He scrubs at them with the heel of his hand, the resulting rheumy ooze making the whole endeavor resemble peeled grapes in some kind of jelly. Maybe an aspic.
Huh. Gross.
“Thought you didn’t get sick.”
Clint’s words are clipped, voice tight as he stirs the pot on the stove. His whole body is a rigid line, really and Bruce can’t say much beyond, “Maybe it’s space death flu,” voice kind of grinding and hoarse like he swallowed that owl from Clash of the Titans.
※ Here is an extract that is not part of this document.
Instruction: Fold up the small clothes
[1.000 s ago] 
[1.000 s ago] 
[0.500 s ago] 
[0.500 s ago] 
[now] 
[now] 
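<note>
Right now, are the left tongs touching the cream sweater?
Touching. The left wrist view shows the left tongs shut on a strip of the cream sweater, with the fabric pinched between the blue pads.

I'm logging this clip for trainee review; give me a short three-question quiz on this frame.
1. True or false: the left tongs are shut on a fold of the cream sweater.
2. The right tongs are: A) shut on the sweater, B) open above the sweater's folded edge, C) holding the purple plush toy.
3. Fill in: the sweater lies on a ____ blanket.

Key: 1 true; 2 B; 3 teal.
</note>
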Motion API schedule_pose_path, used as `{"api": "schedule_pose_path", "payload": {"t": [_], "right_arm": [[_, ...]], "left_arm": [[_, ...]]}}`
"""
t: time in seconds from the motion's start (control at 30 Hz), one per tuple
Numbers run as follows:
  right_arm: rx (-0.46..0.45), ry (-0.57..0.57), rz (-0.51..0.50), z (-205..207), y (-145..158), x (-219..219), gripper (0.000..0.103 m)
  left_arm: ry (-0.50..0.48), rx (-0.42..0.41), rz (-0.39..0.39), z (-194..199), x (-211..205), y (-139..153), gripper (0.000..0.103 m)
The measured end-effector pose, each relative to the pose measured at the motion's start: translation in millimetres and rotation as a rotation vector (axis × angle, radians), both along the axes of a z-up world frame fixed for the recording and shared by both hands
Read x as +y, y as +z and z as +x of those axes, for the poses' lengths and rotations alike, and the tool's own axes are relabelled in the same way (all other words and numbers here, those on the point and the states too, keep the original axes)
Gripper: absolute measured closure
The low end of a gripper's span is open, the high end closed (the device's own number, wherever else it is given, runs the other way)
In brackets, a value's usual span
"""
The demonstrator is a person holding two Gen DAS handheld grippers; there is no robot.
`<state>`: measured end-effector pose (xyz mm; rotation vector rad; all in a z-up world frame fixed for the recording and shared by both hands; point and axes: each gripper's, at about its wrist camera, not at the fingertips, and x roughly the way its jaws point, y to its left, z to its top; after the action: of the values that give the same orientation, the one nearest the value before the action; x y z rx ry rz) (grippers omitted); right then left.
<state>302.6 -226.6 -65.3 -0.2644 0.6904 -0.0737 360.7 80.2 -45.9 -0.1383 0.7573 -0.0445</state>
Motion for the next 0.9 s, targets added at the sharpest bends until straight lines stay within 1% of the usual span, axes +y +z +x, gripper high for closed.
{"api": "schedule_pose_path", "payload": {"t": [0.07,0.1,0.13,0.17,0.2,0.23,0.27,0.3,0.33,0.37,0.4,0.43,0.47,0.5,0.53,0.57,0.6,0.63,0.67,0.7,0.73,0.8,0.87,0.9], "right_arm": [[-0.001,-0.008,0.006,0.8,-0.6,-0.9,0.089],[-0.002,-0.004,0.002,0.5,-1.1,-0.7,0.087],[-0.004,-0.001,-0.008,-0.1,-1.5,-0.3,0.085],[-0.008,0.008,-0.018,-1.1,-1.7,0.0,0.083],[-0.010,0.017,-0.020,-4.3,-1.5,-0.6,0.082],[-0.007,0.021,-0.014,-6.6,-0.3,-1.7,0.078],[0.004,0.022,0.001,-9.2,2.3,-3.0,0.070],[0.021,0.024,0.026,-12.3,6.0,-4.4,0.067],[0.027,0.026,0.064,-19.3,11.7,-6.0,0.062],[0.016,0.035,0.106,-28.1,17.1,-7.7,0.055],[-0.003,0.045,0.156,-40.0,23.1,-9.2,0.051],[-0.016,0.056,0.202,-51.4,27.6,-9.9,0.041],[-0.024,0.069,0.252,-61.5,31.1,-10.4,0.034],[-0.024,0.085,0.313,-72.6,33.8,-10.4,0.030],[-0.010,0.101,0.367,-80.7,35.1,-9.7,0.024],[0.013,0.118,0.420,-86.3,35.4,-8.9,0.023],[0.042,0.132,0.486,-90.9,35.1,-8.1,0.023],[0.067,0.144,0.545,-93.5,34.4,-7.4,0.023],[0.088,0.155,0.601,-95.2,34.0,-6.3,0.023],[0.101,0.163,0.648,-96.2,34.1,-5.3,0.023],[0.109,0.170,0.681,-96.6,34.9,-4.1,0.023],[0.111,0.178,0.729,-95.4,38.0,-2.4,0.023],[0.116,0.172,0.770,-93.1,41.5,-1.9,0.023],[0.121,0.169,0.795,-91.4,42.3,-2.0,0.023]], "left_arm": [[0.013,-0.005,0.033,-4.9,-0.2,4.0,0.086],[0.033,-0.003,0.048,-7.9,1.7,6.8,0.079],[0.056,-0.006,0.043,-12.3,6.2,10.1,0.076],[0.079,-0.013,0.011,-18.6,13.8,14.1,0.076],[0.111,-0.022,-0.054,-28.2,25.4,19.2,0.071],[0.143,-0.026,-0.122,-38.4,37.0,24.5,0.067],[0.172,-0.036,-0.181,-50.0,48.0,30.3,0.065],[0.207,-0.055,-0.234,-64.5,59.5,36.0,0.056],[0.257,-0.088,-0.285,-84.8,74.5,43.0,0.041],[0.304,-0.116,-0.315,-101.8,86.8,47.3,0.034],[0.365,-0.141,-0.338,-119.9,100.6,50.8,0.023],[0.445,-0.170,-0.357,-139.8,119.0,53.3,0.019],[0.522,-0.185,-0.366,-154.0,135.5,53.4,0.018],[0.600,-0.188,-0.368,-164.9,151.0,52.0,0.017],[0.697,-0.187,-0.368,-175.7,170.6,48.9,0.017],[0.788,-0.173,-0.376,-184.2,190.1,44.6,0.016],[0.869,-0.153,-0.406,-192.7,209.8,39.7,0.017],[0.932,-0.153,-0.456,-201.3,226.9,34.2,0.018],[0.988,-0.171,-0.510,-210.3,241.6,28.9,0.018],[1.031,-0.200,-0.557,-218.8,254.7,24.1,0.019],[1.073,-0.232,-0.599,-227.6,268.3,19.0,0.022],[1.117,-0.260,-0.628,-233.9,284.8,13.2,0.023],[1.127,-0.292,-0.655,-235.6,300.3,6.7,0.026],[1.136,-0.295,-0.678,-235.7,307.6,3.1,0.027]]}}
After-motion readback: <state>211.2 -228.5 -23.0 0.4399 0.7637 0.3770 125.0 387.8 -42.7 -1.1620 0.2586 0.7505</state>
Except it’s probably not some ET bacteria, not any kind of X-Files shit. Just his atoms, his cells, his mitochondrial fucking DNA rearranging itself to make up for not being let out of his monstrous cage for three fucking year (or maybe 30 because time’s a motherfucker anyway and Sakaar had felt like a place where the rules of physics and time and space went to get high and get laid but Bruce really, really can’t think about any of that right now) and deciding he can catch the regular old flu like a regular old asshole. Bruce pulls the blanket tighter around his shoulders and shivers.
On the other hand, maybe it really is space death flu delivered by the plague of aliens who had set down upon the earth and paved the way for Thanos to eradicate so many. God, so, so many... Maybe those snapping, rabid alien hordes had brought the equivalent of universal small pox and...
Clint sets down a bowl in front of Bruce, and it’s steaming and fragrant and despite the fever and the stuffed nose and the chills and the doom and gloom, the soup looks wonderful.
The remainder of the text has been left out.